Taja Kramberger - Biography

Biography

Born in Ljubljana, but lived in her childhood (between age 4 and 11) at the seaside – in the bilingual town of Koper-Capodistria near Trieste. She has finished there 4 years of primary school (Pinko Tomažič), and then moved with a family to Ljubljana, where she has finished primary and secondary school Gimnazija Bežigrad. She obtained BA from history at the University of Ljubljana (1997), and took the position of a postgraduate young researcher at the Institutum Studiorum Humanitatis (abr. ISH) in Ljubljana. After the transition changes, when lucrative and socially applicable science was placed in the first plan at the ISH, she has left the institution (2004), and moved to Koper-Capodistria, where a new University of Primorska has started its route. She still lives and works in Koper. She is married to Drago Braco Rotar, Slovenian sociologist, historical anthropologist and translator.

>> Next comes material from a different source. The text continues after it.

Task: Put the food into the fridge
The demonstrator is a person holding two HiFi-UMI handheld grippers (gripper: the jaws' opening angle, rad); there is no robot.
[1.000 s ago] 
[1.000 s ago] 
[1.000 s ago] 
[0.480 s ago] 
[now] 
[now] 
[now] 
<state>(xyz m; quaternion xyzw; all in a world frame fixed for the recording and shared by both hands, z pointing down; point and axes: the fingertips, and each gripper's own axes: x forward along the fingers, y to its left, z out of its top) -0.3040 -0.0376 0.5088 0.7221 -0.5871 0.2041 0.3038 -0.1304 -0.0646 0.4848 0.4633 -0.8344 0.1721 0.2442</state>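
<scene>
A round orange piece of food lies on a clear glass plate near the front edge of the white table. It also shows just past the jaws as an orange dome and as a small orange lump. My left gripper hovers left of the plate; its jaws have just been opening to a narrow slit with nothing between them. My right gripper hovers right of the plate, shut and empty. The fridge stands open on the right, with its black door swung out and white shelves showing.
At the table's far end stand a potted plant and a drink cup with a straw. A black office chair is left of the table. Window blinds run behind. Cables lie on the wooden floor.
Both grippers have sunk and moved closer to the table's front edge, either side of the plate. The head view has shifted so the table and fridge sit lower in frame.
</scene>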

Beside in literature and historical anthropology she was/is engaged in civil actions and confrontations against clientelism and corruption in the scientific domain in the frames of Slovenia (in May 2000 she co-directed together with Sabina Mihelj a big public manifestation in Ljubljana against corrupted politics of the Ministry of Science and Technology; in 2004 she fought against illegal takeover of the institution ISH; in 2010 she again was a militant contra the total neoliberalization, venalization and degradation of the university as an autonomous institution and against the decomoposition of its fundamental scientific disciplines at the Faculty of Human Sciences Koper, University of Primorska; for the later see web:-site Save the University: ).

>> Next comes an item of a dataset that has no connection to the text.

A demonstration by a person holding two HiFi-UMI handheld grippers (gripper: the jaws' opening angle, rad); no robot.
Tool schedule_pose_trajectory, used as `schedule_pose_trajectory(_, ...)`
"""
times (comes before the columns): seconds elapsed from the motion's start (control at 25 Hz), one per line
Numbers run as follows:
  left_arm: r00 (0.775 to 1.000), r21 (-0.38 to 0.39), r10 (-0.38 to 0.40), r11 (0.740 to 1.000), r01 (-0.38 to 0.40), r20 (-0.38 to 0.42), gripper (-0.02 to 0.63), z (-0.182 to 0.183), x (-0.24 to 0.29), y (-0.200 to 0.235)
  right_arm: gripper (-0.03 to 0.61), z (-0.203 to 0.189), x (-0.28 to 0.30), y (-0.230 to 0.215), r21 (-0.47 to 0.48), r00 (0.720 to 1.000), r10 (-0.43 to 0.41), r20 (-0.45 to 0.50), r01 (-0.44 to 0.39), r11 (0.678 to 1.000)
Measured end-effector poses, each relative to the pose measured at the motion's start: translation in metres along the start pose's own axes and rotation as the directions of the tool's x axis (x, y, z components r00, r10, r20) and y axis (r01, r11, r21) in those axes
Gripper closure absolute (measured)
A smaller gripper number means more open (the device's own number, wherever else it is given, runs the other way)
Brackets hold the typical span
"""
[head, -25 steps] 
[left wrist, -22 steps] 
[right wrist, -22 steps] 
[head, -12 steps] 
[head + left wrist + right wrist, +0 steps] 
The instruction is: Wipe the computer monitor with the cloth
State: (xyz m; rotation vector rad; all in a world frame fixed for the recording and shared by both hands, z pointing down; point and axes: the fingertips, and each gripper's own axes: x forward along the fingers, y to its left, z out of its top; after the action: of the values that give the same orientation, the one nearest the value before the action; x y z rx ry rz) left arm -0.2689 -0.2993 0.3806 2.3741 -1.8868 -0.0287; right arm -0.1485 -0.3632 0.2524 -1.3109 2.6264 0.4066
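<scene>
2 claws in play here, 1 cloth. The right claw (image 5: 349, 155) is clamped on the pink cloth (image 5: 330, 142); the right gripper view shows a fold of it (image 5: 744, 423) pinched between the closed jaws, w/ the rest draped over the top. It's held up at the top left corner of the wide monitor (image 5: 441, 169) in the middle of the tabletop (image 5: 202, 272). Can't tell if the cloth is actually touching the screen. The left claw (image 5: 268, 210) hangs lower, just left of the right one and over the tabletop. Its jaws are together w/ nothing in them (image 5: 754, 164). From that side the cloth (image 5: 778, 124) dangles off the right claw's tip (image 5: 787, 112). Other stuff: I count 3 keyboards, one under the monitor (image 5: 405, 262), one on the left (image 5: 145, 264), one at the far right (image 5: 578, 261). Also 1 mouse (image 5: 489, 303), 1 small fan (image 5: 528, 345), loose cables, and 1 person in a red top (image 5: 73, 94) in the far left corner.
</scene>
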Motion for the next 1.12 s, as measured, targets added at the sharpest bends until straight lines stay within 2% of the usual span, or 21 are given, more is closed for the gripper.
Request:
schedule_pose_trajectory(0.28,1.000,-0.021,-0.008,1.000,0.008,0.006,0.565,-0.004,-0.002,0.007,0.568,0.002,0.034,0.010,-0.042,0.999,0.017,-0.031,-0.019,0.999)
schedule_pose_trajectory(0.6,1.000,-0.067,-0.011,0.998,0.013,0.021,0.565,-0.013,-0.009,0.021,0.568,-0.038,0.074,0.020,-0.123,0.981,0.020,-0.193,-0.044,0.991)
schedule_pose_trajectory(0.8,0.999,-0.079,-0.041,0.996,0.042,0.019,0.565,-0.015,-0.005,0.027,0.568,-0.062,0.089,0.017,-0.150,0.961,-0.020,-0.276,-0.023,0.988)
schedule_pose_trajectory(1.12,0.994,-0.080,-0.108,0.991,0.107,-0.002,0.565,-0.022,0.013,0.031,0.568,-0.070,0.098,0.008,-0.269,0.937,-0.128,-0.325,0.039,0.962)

The same changes occurred also in the literary field in Slovenia. In 2004 when a writer and translator Iztok Osojnik as a director of the Vilenica International Literary Festival was ousted from the position of Vilenica's director at the Slovenian Writers’ Union (SWU), she was among the minority who supported him against mostly State maintained elite and regime supported writers and authors, meanwhile majority of writers remained quiet – also around two ardently debated subjects of growing nationalism and humiliation of women writers and translators in the frames of the SWU. (Polemics, which lasted the whole summer and autumn of 2004, was published in the review Apokalipsa, no. 84/85, 2004.) After that she distanced herself from the SWU’s network and writes literature by her own vocation and ethical standards.